After hitting a home run in yesterday’s win, Albert Pujols has 11 home runs and only nine strikeouts on the 2009 season. Homering more than striking out is one of those feats that is an unheralded — perhaps owing to the fact that it’s so seldom done — but telltale sign of greatness in a hitter. After all, it’s a measure of how often a player accomplishes the best batting outcome over against how often he utterly fails. Having more home runs than strikeouts (min. 30 home runs) has occurred fewer times than hitting for the cycle, hitting 50 home runs in a season and getting six hits in a game. Seventeen of the 26 seasons in which is has happened belong to Hall of Famers. And it hasn’t been done by a player not on steroids since 1956.

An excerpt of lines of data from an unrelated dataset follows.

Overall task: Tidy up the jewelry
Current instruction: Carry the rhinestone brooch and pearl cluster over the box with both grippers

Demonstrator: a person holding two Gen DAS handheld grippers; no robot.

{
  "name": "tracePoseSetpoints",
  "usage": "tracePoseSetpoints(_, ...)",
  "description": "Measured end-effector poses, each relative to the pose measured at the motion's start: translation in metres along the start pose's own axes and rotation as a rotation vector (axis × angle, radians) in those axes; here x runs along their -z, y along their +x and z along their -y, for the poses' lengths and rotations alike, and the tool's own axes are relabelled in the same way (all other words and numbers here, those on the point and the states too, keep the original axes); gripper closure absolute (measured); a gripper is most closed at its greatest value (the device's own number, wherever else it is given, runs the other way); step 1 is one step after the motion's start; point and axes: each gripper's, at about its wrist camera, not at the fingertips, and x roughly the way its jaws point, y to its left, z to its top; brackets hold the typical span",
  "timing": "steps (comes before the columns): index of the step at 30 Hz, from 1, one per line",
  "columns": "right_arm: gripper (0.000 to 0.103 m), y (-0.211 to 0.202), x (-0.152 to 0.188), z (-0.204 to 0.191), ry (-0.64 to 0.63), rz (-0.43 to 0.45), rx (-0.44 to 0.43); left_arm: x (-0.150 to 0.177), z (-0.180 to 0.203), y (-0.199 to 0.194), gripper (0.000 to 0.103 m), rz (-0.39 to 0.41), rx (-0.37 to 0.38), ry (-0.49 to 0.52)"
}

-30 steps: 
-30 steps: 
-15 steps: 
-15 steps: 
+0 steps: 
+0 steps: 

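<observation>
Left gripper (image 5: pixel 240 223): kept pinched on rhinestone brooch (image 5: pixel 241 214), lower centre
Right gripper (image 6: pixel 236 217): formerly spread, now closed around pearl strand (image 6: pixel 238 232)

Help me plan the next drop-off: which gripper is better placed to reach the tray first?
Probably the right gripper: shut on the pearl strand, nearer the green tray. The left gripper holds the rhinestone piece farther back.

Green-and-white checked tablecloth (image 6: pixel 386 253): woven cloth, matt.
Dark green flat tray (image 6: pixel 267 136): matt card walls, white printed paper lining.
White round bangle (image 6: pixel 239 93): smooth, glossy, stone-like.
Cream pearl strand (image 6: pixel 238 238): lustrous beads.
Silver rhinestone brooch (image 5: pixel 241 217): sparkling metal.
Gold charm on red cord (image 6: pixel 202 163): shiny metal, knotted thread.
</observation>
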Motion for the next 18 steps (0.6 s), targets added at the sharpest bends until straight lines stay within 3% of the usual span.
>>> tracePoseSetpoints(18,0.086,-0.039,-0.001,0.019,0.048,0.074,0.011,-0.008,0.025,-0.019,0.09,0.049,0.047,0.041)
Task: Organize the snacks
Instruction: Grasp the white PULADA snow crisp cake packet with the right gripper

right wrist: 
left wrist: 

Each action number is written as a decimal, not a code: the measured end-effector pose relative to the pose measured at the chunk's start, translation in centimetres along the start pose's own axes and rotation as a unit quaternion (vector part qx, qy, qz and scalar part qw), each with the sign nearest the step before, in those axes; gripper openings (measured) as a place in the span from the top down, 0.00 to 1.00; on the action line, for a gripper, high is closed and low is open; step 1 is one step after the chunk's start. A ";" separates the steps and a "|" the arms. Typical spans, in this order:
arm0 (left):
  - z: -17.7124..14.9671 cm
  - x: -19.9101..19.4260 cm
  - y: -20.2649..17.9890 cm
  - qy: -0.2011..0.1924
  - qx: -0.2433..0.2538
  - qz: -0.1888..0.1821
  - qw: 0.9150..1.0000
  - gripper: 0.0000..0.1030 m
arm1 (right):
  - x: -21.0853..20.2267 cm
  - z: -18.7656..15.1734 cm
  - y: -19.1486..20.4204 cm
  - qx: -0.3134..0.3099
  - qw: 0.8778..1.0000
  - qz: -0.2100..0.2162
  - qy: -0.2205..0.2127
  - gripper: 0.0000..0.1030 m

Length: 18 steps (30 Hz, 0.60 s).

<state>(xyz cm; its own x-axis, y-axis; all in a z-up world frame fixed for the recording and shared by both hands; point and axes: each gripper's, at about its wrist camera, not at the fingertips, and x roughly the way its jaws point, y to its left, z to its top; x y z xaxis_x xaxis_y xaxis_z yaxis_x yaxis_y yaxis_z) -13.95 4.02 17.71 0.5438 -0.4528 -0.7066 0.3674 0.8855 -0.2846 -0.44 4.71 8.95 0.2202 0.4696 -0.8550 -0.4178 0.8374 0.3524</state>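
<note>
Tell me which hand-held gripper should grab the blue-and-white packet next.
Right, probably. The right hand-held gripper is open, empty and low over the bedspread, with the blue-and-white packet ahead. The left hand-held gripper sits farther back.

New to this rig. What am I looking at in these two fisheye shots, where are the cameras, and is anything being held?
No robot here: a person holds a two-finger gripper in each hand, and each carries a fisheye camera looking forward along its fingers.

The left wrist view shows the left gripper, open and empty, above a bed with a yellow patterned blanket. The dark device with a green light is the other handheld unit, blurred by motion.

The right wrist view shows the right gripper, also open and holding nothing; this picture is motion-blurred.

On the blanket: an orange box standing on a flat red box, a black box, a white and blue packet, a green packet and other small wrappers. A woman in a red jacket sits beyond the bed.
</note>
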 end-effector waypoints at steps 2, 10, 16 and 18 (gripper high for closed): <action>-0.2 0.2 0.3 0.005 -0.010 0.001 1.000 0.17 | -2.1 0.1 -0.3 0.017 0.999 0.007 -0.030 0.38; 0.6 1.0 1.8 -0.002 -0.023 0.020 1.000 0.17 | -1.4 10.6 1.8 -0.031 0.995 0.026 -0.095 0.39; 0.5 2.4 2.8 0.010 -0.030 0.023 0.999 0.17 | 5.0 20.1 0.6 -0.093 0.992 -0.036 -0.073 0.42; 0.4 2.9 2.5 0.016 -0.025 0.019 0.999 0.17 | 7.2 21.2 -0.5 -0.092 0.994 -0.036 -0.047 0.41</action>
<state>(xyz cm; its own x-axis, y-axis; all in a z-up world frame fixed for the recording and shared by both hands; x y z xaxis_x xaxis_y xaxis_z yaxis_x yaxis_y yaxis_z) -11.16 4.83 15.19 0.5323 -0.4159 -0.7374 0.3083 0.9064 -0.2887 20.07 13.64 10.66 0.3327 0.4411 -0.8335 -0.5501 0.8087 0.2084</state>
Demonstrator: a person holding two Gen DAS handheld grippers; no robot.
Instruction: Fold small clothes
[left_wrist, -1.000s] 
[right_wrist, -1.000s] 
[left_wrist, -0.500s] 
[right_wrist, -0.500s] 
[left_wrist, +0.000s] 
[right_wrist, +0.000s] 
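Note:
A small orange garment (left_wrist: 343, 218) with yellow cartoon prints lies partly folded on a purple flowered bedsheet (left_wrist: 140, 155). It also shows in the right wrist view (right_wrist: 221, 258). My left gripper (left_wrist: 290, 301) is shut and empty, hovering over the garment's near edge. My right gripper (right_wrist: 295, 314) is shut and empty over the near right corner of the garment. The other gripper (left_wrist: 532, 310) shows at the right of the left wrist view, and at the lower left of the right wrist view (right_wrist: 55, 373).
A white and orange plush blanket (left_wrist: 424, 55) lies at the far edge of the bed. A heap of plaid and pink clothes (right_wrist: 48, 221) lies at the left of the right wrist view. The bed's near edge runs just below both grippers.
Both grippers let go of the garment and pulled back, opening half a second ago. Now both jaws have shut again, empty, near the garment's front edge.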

All that is to say that, for all of his feats, Pujols has yet to accomplish perhaps his most monumental. Twenty-eight games into the season, Pujols still has a long way to go to join the following legendary seasons in which a player has hit as many home runs as times he struck out (min. 30 home runs):

Year Player Age Tm G PA HR SO HR/SO
1941 Joe DiMaggio 26 NYY 139 621 30 13 2.31
1929 Lefty O’Doul 32 PHI 154 731 32 19 1.68
1934 Lou Gehrig 31 NYY 154 690 49 31 1.58
1938 Joe DiMaggio 23 NYY 145 660 32 21 1.52
1939 Joe DiMaggio 24 NYY 120 524 30 20 1.50
1954 Ted Kluszewski 29 CIN 149 659 49 35 1.40
1941 Ted Williams 22 BOS 143 606 37 27 1.37
1948 Joe DiMaggio 33 NYY 153 669 39 30 1.30
1922 Ken Williams 32 SLB 153 678 39 31 1.26
1952 Yogi Berra 27 NYY 142 605 30 24 1.25
1937 Joe DiMaggio 22 NYY 151 692 46 37 1.24
1947 Johnny Mize 34 NYG 154 664 51 42 1.21
1947 Willard Marshall 26 NYG 155 656 36 30 1.20
1953 Ted Kluszewski 28 CIN 149 629 40 34 1.18
1955 Ted Kluszewski 30 CIN 153 686 47 40 1.18
1948 Stan Musial 27 STL 155 694 39 34 1.15
1956 Ted Kluszewski 31 CIN 138 574 35 31 1.13
1950 Andy Pafko 29 CHC 146 595 36 32 1.13
1929 Mel Ott 20 NYG 150 674 42 38 1.11
2004 Barry Bonds* 39 SFG 147 617 45 41 1.10
1948 Johnny Mize 35 NYG 152 658 40 37 1.08
1936 Lou Gehrig 33 NYY 155 719 49 46 1.07
1930 Al Simmons 28 PHA 138 611 36 34 1.06
1956 Yogi Berra 31 NYY 140 597 30 29 1.03
1940 Joe DiMaggio 25 NYY 132 572 31 30 1.03
1925 Rogers Hornsby 29 STL 138 605 39 39 1.00

Phat likely won’t beat the Yankee Clipper’s 2.31 ratio of home runs to strikeouts, which may be the most unreachable record in baseball these days. Still, to even make it on the list in this free-swinging era is laudable. After all, even if Pujols is something less than all-natural, PEDs don’t do much for you if you don’t make contact. Will Pujols join fellow Cardinals Stan Musial and Rogers Hornsby this year? It’s a feat worth following.